Tag Archives: international media

Deconstructing Vlad Plahotniuc’s article in the Wall Street Journal

An article published in the WSJ opinion section on 27 December, 2017, signed by the head of Moldova’s ruling Democratic Party Vlad Plahotniuc proclaimed that Moldova needs the West’s help against an aggressive Russia, but a closer scrutiny of Plahotniuc’s record reveals that his anti-Russian rhetoric is nothing more than a political strategy aimed at gaining domestic legitimacy and foreign support for his increasingly anti-democratic regime. This becomes all the more clear once we put Mr. P’s WSJ statements into actual context.

Mr. P: “Moldova is dependent on Russian energy. We are seeking to diversify and hope to integrate with the European gas and electricity markets via Romania by end of next year.”

–    On 1 April 2017, following an internationally monitored procurement procedure,  Moldova’s state owned Energocom (controlled by Plahotniuc’s government) signed a one-year contract to import electricity from Ukraine. Two months later, Moldovan side (read Plahotniuc)surprised its western partners by deciding to modify the contract in favor of the Russian state owned power plant in the separatist region of Transnistria, which fails to pay for the Russian gas it uses to produce the electricity it sells to Moldova, having accrued an over 6 billion USD debt, officially accumulating on the books of the Moldovan state owned gas company. Thus, Plahotniuc is increasing Moldova’s strategic dependence on Russia, instead of reducing it by acquiring electricity from Ukraine.

–       Moreover, after the Annexation of Crimea and during the War in Donbas, in November 2014 then Deputy Prime Minister, Minister of Economy Andrian Candu, now Parliament Speaker and Plahotniuc’s closest protégé was eager to offer Russian investors concessions or have them privatize strategic Moldovan infrastructure assets such as the energy grid, national railway, state  telecom company, which only proves that, when it comes to making money, the Democratic Party and Plahotniuc totally disregard the Russian threat to Moldova and the region.                      

Mr. P: “Between 2011 and 2014, Russian-backed interest groups manipulated Moldova’s banking system to launder more than $20 billion.”

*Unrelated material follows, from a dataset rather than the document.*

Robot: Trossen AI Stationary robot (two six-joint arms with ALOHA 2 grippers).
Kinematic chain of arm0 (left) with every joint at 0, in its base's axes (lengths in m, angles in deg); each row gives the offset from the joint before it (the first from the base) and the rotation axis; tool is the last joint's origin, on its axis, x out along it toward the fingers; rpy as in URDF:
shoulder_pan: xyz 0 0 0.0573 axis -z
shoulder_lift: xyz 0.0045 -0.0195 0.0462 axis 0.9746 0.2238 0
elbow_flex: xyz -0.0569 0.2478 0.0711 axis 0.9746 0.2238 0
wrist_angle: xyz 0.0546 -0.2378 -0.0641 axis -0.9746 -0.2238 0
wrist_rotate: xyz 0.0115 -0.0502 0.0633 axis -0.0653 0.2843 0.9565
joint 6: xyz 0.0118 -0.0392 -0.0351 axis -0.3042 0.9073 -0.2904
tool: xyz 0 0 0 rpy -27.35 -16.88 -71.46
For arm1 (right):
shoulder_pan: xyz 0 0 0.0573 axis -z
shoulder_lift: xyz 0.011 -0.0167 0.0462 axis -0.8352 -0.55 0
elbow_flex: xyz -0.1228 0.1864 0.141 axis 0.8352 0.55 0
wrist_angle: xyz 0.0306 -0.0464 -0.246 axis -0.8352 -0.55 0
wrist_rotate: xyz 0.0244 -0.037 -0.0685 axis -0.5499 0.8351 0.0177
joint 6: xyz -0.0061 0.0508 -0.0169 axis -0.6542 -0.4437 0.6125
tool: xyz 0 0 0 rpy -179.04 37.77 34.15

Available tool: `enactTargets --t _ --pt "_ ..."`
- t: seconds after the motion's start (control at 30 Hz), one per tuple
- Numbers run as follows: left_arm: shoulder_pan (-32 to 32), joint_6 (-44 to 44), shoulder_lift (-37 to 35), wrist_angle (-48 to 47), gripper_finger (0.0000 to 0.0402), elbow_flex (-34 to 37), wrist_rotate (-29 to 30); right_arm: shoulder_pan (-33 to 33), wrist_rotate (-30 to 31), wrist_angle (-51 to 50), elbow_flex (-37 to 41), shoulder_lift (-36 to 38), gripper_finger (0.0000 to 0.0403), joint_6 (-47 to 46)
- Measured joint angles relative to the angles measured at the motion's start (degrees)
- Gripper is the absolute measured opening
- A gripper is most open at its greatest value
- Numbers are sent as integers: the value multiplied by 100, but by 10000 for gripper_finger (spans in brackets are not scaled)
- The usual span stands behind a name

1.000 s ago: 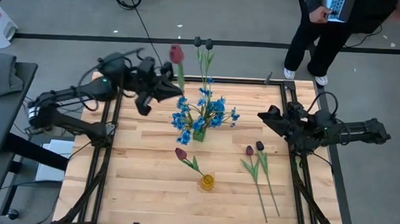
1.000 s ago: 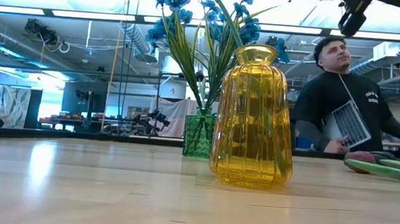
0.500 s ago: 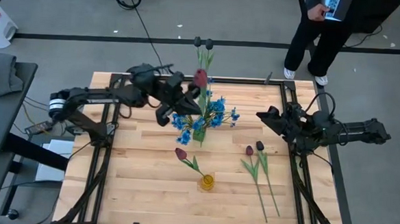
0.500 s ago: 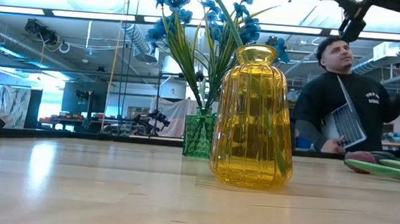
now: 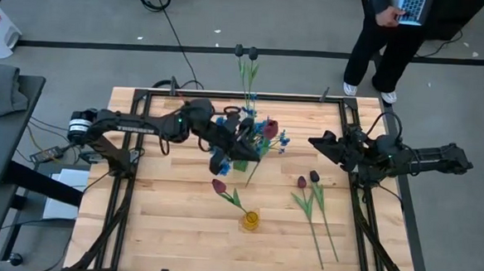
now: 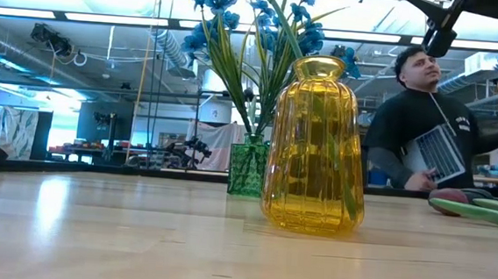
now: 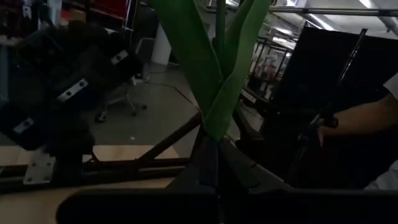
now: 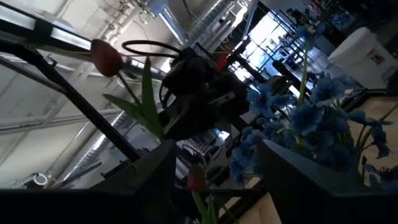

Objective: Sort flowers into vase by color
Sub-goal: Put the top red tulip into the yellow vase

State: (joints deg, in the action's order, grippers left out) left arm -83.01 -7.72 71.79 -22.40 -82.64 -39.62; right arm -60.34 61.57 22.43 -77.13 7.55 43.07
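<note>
The left gripper (image 5: 244, 136) was closed on the stem of a dark red tulip (image 5: 269, 127), holding it directly above the green vase (image 5: 240, 162), with the bud beside the blue flowers (image 5: 225, 148) standing in that vase. The left wrist view showed the tulip's leaves (image 7: 214, 68) rising from between the shut fingers. The yellow vase (image 5: 250, 221) stood nearer the table's (image 5: 163, 223) front edge than the green vase and held one red tulip (image 5: 219, 186). Two more red tulips (image 5: 308, 182) lay flat on the table to the right of the green vase. The right gripper (image 5: 315, 141) hung to the right of the green vase with fingers apart, empty.
</note>
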Motion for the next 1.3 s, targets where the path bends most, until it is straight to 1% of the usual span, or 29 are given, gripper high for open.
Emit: enactTargets --t 0.07,0.2,0.4,0.57,0.77,0.9,1.03,1.13,1.2,1.3 --pt "95 -147 -8 -110 1 -2 90 2 0 -11 0 0 240 6" --pt "308 -278 -7 -261 1 0 488 2 -1 -88 0 1 240 7" --pt "646 -589 -9 -576 0 -6 1523 2 -28 -292 0 1 240 4" --pt "883 -638 -9 -941 0 -162 2161 2 -44 -343 0 0 240 13" --pt "1139 -550 -13 -916 0 -293 2695 2 -133 -438 0 2 240 26" --pt "1321 -270 -9 -1041 0 -282 3148 0 -214 -583 0 2 240 -17" --pt "1444 -234 -6 -1130 0 -282 3635 1 -306 -646 0 0 240 -20" --pt "1521 -104 37 -1020 0 -282 3961 1 -346 -647 0 0 240 -4" --pt "1565 10 98 -974 0 -282 4078 2 -363 -646 0 0 240 1" --pt "1650 137 317 -620 0 -282 4087 2 -412 -642 0 0 240 17"
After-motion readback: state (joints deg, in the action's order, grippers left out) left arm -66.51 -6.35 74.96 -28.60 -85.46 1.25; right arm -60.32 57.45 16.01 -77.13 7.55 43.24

–          Plahotniuc has held enormous sway over the Moldovan justice system and banking sector. During that timeframe, he controlled a large stake in one of the banks involved in money laundering. He also controlled the prosecutor general. Needless to say, such a large scale laundering operation would not have been possible without his blessing. Similarly, Plahotniuc fails to mention the billion dollars stolen from Moldovan banks under his watch and the failure to prosecute the main fraudster – Ilan Shor, as identified in an independent Western financial forensic investigation.

–          Moreover, it was none other than the current Justice Minister Alexandru Tanase who back in 2010, as a legislator, promoted the amendment that created the necessary conditions for the $20 billion Laundromat by eliminating the 3% state tax in cases of property disputes, replacing it with a ceiling of about 1500 EUR for physical  persons and 3000 EUR for legal persons. Without this crucial amendment, the launderings of $20 billion would have cost 0.6 billion, making it a much less attractive undertaking, even without adding all the presumed bribes offered to the judges and other accomplices in this vast criminal enterprise.       

Mr. P: “Given that a significant percentage of Moldova’s population is exposed to Russian-controlled media, propaganda and the anxiety it stirs are among the biggest threats we face.”

–          Plahotniuc owns the rebroadcasting rights to the first Russian federal TV channel – Perviy Kanal – the most influential Kremlin propaganda tool. Moldova’s Broadcasting Regulator controlled by Plahotniuc offered an associate of pro-Russian president Igor Dodon a license to rebroadcast the second Russian federal channel – the nefarious NTV. For a decade now, Plahotniuc has been making a fortune off Russian TV propaganda in Moldova.

Mr. P: “We need the West to invest in an independent media market.”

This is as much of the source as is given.